__Exercise aim__
Reproduce the records below exactly, leaving out any pictures.

__Material provided__
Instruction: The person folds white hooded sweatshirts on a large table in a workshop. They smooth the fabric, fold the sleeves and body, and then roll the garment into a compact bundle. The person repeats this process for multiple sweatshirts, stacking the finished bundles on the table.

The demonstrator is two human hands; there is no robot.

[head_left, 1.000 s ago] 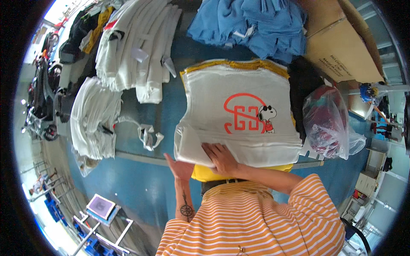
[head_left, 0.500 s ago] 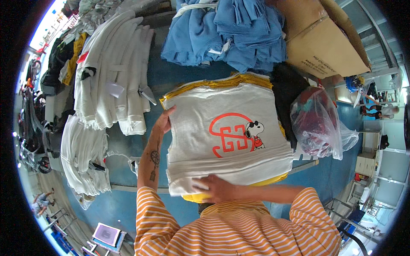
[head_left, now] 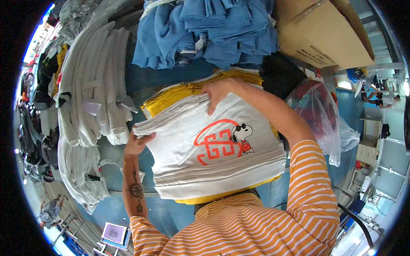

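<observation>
A stack of white fabric panels [head_left: 179, 147] lies in front of me, printed with a red emblem and a cartoon dog in sunglasses. Their lower edges are fanned into steps, and the far left edge is lifted and bunched. My left hand [head_left: 139, 144] pinches the far left corner, thumb on top. At the far edge, my right hand [head_left: 218, 93] grips the same panels with its thumb over the print; its other fingers are partly hidden. Yellow fabric panels [head_left: 164, 101] show beneath the white ones along the far and near sides.
Piles of blue fabric [head_left: 213, 34] sit at the far side. Long white fabric bundles [head_left: 92, 85] lie on the left. To the right are an open cardboard box [head_left: 324, 36], black fabric [head_left: 284, 77] and a clear plastic bag [head_left: 318, 121] with red contents.
My right hand has moved from the near edge up to the far edge. My left hand has shifted left and nearer, and the panels' far left edge is now pulled up off the yellow.
</observation>
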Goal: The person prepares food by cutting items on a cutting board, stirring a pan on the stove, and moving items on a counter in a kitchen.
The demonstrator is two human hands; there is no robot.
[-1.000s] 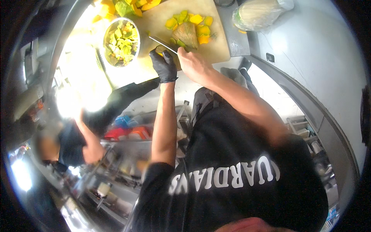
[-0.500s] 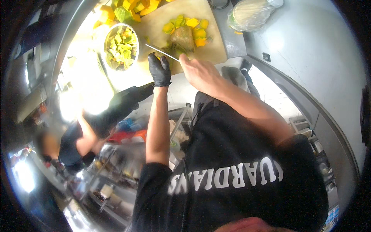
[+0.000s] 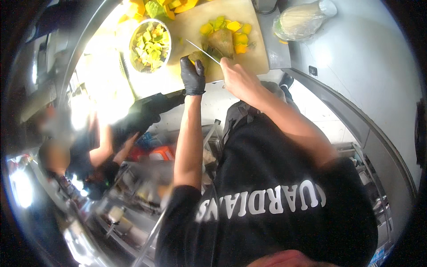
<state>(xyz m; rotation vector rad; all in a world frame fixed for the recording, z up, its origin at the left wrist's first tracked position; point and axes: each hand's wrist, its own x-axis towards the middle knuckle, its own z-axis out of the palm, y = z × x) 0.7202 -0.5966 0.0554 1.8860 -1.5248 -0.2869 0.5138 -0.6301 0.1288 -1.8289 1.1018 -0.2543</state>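
Note:
My left hand [image 3: 192,76], in a black glove, is closed around a green-skinned piece of squash [image 3: 198,58] at the near edge of a pale cutting board [image 3: 186,27]. My bare right hand [image 3: 240,80] grips a knife [image 3: 203,51], its handle hidden in my fingers. The thin blade points up and left, over the held piece; whether it touches is too fine to tell. Just beyond the blade lie a larger brownish-skinned squash chunk [image 3: 222,41] and several small yellow-green pieces [image 3: 240,38]. Left of my gloved hand stands a white bowl [image 3: 169,46] filled with green peelings [image 3: 150,46].
Bigger orange squash pieces [image 3: 184,5] lie at the board's far left. A clear plastic bag with pale contents [image 3: 300,21] rests on the metal counter [image 3: 356,49] at right. Another person [image 3: 100,147] is at the left, near cluttered shelving [image 3: 147,191].
The whole scene has shifted rightward and slightly up in view. The knife blade sits a little farther right over the board, and more of the held squash piece shows. The other person's arms have moved.

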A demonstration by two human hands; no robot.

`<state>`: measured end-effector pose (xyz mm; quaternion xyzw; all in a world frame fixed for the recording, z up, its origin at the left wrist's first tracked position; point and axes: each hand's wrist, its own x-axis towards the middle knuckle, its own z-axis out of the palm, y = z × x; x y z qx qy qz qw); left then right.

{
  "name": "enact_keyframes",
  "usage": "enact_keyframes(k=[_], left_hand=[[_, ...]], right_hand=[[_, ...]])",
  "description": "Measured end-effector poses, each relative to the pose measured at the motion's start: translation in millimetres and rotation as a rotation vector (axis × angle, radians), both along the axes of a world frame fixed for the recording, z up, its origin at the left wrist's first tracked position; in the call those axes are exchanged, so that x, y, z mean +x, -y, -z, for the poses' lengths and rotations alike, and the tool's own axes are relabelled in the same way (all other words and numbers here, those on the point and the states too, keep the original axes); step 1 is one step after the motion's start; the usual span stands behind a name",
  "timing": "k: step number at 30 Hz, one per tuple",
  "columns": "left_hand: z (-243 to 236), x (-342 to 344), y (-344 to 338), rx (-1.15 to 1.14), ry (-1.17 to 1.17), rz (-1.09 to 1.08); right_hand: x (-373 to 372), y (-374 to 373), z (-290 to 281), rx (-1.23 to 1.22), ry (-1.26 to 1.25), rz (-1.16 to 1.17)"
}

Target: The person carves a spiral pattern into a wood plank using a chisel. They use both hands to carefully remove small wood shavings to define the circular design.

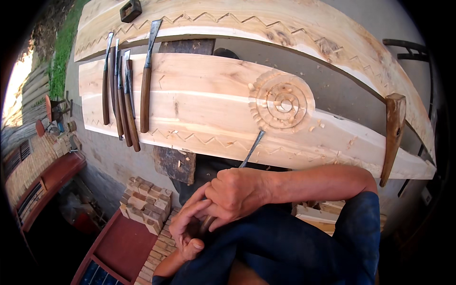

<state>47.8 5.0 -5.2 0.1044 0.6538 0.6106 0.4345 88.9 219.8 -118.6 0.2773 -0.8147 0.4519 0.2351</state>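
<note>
My right hand is wrapped round a chisel, whose steel blade points up toward a pale wooden board; its tip lies just below a carved ringed rosette. My left hand curls round the lower handle, under my right fingers. A zigzag groove runs along the board's near edge. Several chisels with wooden handles lie side by side across the board's left part. A tapered wooden tool rests across its narrow right end.
A second grooved board lies beyond, carrying a small dark metal object. Dark timber supports sit under the near board. Stacked wooden blocks and reddish panels are at lower left, with grass at upper left.
</note>
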Motion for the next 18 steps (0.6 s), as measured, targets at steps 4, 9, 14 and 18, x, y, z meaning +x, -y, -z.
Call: enact_keyframes(k=[4,9,14,18], left_hand=[[-2.1,1.3,0.4,0.0,0.036,-0.013],[-2.4,-0.2,-0.8,-0.006,0.03,-0.008],[-1.6,-1.0,0.1,-0.034,0.022,-0.014],[4.2,-6.7,0.1,-0.071,-0.016,-0.019]], right_hand=[[-2.0,2.6,3.9,-0.026,-0.01,-0.002],[-2.8,0.7,1.4,-0.013,-0.007,-0.003],[-3.6,1.3,1.3,-0.045,0.0,0.02],[-3.0,-0.6,-0.3,-0.024,0.01,0.058]])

__Output of the task__
Instruction: The person folds white hooded sweatshirts on a large table in a workshop. They smooth the fabric, fold the sleeves and body, and then roll the garment into a compact bundle. The person repeats this process for multiple sweatshirts, stacking the finished bundles on the table.

The demonstrator is two human hands; there is no robot.

[head_left, 1.000 s ago] 
[head_left, 0.500 s ago] 
[head_left, now] 

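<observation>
A stack of white fabric panels [head_left: 179, 147] lies in front of me, printed with a red emblem and a cartoon dog in sunglasses. Their lower edges are fanned into steps, and the far left edge is lifted and bunched. My left hand [head_left: 139, 144] pinches the far left corner, thumb on top. At the far edge, my right hand [head_left: 218, 93] grips the same panels with its thumb over the print; its other fingers are partly hidden. Yellow fabric panels [head_left: 164, 101] show beneath the white ones along the far and near sides.
Piles of blue fabric [head_left: 213, 34] sit at the far side. Long white fabric bundles [head_left: 92, 85] lie on the left. To the right are an open cardboard box [head_left: 324, 36], black fabric [head_left: 284, 77] and a clear plastic bag [head_left: 318, 121] with red contents.
My right hand has moved from the near edge up to the far edge. My left hand has shifted left and nearer, and the panels' far left edge is now pulled up off the yellow.
</observation>
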Goal: The person prepares food by cutting items on a cutting board, stirring a pan on the stove, and moving items on a counter in a kitchen.
The demonstrator is two human hands; there is no robot.
[-1.000s] 
[-0.500s] 
[+0.000s] 
<state>(xyz m; rotation vector rad; all in a world frame fixed for the recording, z up, its origin at the left wrist's first tracked position; point and axes: each hand's wrist, its own x-axis towards the middle knuckle, its own z-axis out of the palm, y = z × x) 0.7202 -0.5966 0.0554 1.8860 -1.5248 -0.2869 0.5138 -0.6301 0.1288 -1.8289 1.1018 -0.2543</state>
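Note:
My left hand [image 3: 192,76], in a black glove, is closed around a green-skinned piece of squash [image 3: 198,58] at the near edge of a pale cutting board [image 3: 186,27]. My bare right hand [image 3: 240,80] grips a knife [image 3: 203,51], its handle hidden in my fingers. The thin blade points up and left, over the held piece; whether it touches is too fine to tell. Just beyond the blade lie a larger brownish-skinned squash chunk [image 3: 222,41] and several small yellow-green pieces [image 3: 240,38]. Left of my gloved hand stands a white bowl [image 3: 169,46] filled with green peelings [image 3: 150,46].
Bigger orange squash pieces [image 3: 184,5] lie at the board's far left. A clear plastic bag with pale contents [image 3: 300,21] rests on the metal counter [image 3: 356,49] at right. Another person [image 3: 100,147] is at the left, near cluttered shelving [image 3: 147,191].
The whole scene has shifted rightward and slightly up in view. The knife blade sits a little farther right over the board, and more of the held squash piece shows. The other person's arms have moved.
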
A demonstration by two human hands; no robot.

`<state>`: measured end-effector pose (xyz mm; quaternion xyzw; all in a world frame fixed for the recording, z up, its origin at the left wrist's first tracked position; point and axes: each hand's wrist, its own x-axis towards the middle knuckle, its own z-axis out of the palm, y = z × x; x y z qx qy qz qw); left then right.

{
  "name": "enact_keyframes",
  "usage": "enact_keyframes(k=[_], left_hand=[[_, ...]], right_hand=[[_, ...]])",
  "description": "Measured end-effector poses, each relative to the pose measured at the motion's start: translation in millimetres and rotation as a rotation vector (axis × angle, radians), both along the axes of a world frame fixed for the recording, z up, its origin at the left wrist's first tracked position; in the call those axes are exchanged, so that x, y, z mean +x, -y, -z, for the poses' lengths and rotations alike, and the tool's own axes are relabelled in the same way (all other words and numbers here, those on the point and the states too, keep the original axes); step 1 is one step after the motion's start; the usual span stands behind a name",
  "timing": "k: step number at 30 Hz, one per tuple",
  "columns": "left_hand: z (-243 to 236), x (-342 to 344), y (-344 to 338), rx (-1.15 to 1.14), ry (-1.17 to 1.17), rz (-1.09 to 1.08); right_hand: x (-373 to 372), y (-374 to 373), z (-290 to 281), rx (-1.23 to 1.22), ry (-1.26 to 1.25), rz (-1.16 to 1.17)"
}

Target: The person carves a spiral pattern into a wood plank using a chisel. They use both hands to carefully remove small wood shavings to define the circular design.


<state>47.8 5.0 -5.2 0.1044 0.6538 0.6106 0.4345 88.9 219.8 -118.6 0.2773 -0.8147 0.4519 0.2351</state>
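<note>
My right hand is wrapped round a chisel, whose steel blade points up toward a pale wooden board; its tip lies just below a carved ringed rosette. My left hand curls round the lower handle, under my right fingers. A zigzag groove runs along the board's near edge. Several chisels with wooden handles lie side by side across the board's left part. A tapered wooden tool rests across its narrow right end.
A second grooved board lies beyond, carrying a small dark metal object. Dark timber supports sit under the near board. Stacked wooden blocks and reddish panels are at lower left, with grass at upper left.
</note>
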Motion for the next 18 steps (0.6 s), as measured, targets at steps 4, 9, 14 and 18, x, y, z meaning +x, -y, -z.
Call: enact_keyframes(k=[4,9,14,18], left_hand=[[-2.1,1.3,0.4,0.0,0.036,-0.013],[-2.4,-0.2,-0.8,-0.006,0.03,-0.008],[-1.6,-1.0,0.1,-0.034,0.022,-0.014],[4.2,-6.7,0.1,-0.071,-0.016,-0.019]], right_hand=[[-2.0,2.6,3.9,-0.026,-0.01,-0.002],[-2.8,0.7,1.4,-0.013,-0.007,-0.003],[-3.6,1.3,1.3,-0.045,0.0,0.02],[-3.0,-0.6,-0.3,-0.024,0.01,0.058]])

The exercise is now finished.